What sort of rules, and what areas of life are hard limits, those are actually discussions I am looking forward to have. Not only for my own need for safety, but also finding out which areas he actually would want to have more control in. I know that some D/s couples have rules about hygiene, clothing, make up and such. And I know that my partner is not especially interested in having control in those areas.
I think it will be more domestic rules (although I would never have a DD connection, some aspects of it peak my interest), the way I communicate with him sometimes (brat brat brat) and not arguing once he has told me what to do. We will have to start with some small rules, and then go from there. I wouldn’t want dozens of strict rules that change who I am, or what I do with my life. But a strong framework that makes things easier for the both of us, and where both of our needs are being met. The goal is a harmonious relationship where the roles are clear.
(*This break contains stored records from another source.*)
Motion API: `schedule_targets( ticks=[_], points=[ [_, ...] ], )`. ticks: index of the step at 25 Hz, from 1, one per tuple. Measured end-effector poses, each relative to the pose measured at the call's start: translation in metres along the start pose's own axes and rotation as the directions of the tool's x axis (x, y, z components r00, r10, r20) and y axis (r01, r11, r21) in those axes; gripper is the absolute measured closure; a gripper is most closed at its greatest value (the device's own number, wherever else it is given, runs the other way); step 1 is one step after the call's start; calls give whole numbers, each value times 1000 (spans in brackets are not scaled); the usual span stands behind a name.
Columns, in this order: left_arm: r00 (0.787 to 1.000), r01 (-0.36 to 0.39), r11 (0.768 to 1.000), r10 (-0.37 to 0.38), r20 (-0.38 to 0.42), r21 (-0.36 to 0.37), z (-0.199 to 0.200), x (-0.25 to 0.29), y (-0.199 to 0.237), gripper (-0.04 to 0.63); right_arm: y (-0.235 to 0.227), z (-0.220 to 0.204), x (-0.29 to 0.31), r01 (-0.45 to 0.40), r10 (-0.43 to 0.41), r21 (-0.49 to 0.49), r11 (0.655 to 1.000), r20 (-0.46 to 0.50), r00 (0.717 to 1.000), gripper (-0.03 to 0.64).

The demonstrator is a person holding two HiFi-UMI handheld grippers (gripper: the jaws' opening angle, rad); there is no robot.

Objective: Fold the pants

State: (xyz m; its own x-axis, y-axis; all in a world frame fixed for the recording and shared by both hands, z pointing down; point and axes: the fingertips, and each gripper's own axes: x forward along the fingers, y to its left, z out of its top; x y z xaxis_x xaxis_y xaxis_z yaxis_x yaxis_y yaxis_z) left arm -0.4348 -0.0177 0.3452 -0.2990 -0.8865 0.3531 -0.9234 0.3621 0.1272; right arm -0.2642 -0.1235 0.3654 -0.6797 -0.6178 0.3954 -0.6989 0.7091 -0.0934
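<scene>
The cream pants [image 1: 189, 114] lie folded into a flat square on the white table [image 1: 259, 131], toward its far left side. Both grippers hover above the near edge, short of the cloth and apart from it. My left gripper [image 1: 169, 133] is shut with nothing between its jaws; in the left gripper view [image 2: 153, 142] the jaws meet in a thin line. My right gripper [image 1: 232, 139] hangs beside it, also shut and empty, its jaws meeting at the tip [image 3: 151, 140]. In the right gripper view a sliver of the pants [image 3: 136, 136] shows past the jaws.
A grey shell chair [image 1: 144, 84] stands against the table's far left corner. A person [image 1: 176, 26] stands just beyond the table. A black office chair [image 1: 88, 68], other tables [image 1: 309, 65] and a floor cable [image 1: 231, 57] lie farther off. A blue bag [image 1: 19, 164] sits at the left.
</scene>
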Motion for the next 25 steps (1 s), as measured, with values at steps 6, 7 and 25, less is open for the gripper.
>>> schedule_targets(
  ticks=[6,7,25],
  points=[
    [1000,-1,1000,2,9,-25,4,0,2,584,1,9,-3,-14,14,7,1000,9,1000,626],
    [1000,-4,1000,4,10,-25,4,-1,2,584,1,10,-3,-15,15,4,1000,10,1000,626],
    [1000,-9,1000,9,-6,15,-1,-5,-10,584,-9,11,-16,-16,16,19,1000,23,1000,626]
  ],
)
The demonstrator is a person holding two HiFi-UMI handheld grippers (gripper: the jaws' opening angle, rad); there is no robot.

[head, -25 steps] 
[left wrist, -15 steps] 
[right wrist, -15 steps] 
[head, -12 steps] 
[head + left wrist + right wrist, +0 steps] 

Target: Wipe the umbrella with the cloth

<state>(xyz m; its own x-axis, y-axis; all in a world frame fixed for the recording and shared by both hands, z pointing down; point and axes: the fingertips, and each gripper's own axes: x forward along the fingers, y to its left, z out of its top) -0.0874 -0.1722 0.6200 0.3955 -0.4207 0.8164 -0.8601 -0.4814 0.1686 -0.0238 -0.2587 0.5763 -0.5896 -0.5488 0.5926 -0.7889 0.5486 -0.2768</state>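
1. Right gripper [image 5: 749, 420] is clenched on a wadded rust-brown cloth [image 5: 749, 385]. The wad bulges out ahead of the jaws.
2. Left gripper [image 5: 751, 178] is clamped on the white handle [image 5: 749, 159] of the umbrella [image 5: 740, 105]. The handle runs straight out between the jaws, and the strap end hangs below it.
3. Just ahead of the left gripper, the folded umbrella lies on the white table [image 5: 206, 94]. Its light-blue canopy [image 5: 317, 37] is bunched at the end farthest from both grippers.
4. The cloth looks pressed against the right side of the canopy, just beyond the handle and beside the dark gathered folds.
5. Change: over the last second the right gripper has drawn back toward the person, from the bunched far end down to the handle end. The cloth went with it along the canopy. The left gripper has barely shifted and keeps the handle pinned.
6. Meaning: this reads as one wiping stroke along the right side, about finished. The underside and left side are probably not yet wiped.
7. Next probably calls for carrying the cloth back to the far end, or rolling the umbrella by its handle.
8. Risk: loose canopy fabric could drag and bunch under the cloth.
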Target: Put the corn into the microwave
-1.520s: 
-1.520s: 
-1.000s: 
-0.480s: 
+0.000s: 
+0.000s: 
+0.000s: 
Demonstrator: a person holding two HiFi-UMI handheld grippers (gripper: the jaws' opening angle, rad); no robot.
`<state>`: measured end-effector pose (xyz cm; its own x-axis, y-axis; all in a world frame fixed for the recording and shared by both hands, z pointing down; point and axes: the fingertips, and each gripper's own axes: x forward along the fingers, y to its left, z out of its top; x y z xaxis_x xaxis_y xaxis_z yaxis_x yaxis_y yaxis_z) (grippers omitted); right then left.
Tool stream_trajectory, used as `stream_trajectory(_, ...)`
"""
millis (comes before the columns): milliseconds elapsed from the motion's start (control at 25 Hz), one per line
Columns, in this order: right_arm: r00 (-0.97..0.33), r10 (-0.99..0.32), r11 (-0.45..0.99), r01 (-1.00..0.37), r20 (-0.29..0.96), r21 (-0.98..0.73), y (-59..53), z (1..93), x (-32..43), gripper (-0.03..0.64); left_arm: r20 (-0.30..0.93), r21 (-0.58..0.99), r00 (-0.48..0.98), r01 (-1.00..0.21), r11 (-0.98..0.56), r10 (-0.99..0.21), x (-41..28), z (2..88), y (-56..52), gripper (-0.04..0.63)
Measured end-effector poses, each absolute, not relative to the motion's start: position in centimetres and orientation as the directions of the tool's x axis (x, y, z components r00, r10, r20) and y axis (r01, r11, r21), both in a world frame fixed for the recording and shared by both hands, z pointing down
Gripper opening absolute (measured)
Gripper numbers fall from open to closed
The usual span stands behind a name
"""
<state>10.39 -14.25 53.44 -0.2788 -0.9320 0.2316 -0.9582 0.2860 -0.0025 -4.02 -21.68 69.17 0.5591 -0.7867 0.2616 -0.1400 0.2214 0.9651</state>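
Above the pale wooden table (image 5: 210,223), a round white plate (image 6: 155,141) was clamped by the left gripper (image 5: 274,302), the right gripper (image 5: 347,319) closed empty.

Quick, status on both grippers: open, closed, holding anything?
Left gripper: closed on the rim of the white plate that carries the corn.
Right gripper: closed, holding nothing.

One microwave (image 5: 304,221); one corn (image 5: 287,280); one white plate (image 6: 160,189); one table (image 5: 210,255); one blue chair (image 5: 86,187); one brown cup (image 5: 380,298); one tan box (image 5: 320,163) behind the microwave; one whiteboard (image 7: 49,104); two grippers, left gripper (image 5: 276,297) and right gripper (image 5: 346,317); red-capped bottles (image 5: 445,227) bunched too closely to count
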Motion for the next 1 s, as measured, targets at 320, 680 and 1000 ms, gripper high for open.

And at the same time, none of us have to change who we are.
I am really excited to see how this turns out, once we have started to implement some rules. This is related to the quote from the Marilyn Manson song. I am a brat, and I will test. I will try to see where the limits are, I will poke and try to manipulate. There need to be consequences. He needs to be following through with his part of the deal, for me to follow through with mine. Once the safe framework is established, I might be able to let go, not only sexually, but on a deeper level.